Con los objetivos menos es más

Ya pasé por esto

Ya cometí el error de proponerme demasiadas cosas y no cumplir con nada…

Ya avancé un milímetro en muchas direcciones y no cerré nada importante.

Ya pasé por no seguir mi avance, por no revisar cómo venía y por no tener ni idea de cómo hacerlo.

Pasé por no pensar qué quería para el año, aunque internamente sentía la necesidad de marcar una dirección. Hasta en algún momento creí que no tenía ningún objetivo.

Ya sobrestimé mi capacidad. Y también la subestimé.

Ya incumplí conmigo.

Ya no más.

Me sirvió para aprender

Tener muchos objetivos mal establecidos favorecen la falta de priorización, desordenan, dispersan la energía y llevan a la frustración.

Un objetivo bien enunciado vale por 100 mal establecidos. Aclara la dirección y el sentido en el cual avanzar, simplifica, enfoca la energía y ayuda a definir las etapas y pasos que nos llevan a donde queremos.

Definir un único objetivo es decidir, es jugársela, es dejar cosas afuera y es un mimo a nuestra atención.

El trabajar por un objetivo que nos importa, recorrer el camino, atravesar las frustraciones, ver progreso y lograrlo es fuente de fuerza interior.

Es animarse a confiar, es entrenarnos en ponernos límites a nosotros, es aprender a inhibir algunos impulsos en pos de algo mejor. Vale la pena.

Cómo empezar a hacerlo

En lugar de proponerte muchos objetivos escribí para vos un único objetivo guía por rol o área de tu vida. Incluso puede ser uno solo.

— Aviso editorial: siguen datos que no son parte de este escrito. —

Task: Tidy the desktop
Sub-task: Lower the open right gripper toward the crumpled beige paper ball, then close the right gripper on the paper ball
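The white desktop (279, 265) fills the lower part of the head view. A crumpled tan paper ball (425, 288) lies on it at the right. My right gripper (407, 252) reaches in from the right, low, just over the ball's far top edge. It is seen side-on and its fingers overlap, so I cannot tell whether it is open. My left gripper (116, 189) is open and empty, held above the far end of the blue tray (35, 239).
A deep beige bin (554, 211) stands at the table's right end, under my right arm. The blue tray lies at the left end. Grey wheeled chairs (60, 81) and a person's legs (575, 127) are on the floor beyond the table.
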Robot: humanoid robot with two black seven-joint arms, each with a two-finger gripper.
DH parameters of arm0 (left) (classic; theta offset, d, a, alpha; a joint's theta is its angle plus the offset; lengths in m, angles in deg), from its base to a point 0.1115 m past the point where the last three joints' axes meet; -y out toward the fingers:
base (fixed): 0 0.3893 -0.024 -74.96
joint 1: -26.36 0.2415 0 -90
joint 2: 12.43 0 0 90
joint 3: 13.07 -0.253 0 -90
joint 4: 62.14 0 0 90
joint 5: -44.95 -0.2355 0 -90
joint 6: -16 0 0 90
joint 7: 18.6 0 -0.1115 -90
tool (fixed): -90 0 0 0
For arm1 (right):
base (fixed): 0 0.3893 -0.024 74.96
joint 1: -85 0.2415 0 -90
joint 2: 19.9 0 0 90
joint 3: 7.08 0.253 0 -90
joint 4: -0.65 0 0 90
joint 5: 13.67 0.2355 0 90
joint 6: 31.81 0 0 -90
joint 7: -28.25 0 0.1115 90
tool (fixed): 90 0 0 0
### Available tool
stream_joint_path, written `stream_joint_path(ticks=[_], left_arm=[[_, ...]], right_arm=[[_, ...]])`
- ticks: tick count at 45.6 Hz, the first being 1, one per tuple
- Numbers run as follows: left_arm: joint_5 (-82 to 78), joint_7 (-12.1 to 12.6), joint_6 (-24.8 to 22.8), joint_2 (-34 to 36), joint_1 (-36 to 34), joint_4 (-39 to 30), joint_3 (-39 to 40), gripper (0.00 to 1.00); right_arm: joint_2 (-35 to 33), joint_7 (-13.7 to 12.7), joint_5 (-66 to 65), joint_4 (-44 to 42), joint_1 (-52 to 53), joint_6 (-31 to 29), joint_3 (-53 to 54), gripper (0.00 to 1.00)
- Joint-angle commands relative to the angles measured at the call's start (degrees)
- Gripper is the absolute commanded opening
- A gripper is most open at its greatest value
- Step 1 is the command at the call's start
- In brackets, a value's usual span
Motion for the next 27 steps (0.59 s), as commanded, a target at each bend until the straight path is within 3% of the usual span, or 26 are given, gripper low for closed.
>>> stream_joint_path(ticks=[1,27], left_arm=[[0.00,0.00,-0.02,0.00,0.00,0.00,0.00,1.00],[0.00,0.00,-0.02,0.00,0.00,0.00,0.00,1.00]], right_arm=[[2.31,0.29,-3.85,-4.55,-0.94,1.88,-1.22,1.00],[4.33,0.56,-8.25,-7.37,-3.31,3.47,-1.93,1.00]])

Escribilio. Al principio podés describir de forma vaga lo que querés lograr. Una primera versión para romper el reposo y tener material con el que construir.

Cómo escribirlo

Punto A: De dónde estás partiendo. ¿Dónde estoy hoy con respecto a mi objetivo?

Punto B: A donde querés llegar. ¿Cómo se ve en la realidad este objetivo cumplido? ¿Cuál es la imagen/foto de «hecho»?

Medible: ponelo en números aunque parezca que no se puede.

Marco temporal: ponele tiempo. Para cuando? Dentro de qué período?

Ejemplos:
Objetivo vago: «Quiero hacer ejercicio»
Objetivo específico: «De entrenar 40 minutos 2 veces por semana a ir al gimnasio a levantar pesas al menos 3 veces por semana el 80% del año». O «De no hacer ejercicio físico a hacer 10 sentadillas todos los días apenas me levanto»

Objetivo vago: «Quiero empezar a comunicar por redes»
Objetivo específico: «De cero publicaciones en ninguna red a publicar 1 historia de 15 segundos cada día por un año en instagram»

«Quiero saber a qué me voy a dedicar»
«Quiero lanzarme con mi proyecto»

Está muy bien saber cómo escribir nuestros objetivos más importantes, pero lo más importante es que tengan sentido para nosotros, que nos enciendan, nos nutran, que nos empujen para adelante. Para esto podés responderte algunas preguntas más.

Preguntas guía
¿Por qué es importante para mí? ¿Por qué vale la pena recorrer esa ruta?
¿Qué me va a permitir si lo logro?
¿Qué hábito que si lo incorporo/ desarrollo/ sostengo me va a ayudar a lograrlo?
¿Qué es lo que estoy queriendo lograr realmente? ¿Si tuviera 10 minutos para lograrlo qué haría?
¿Este objetivo es mío? ¿Es para mí o es para otros?

Preguntas para ayudarte a priorizar
¿Qué palabra querés que guíe tu año?
¿Si sólo pudieras lograr una sola cosa en el año cual sería?

Preguntas para accionar
¿Cuáles son los ladrillos que construyen esta pared? ¿Cuáles son las paredes que construyen esta casa?

¿Qué casa estás construyendo para vos?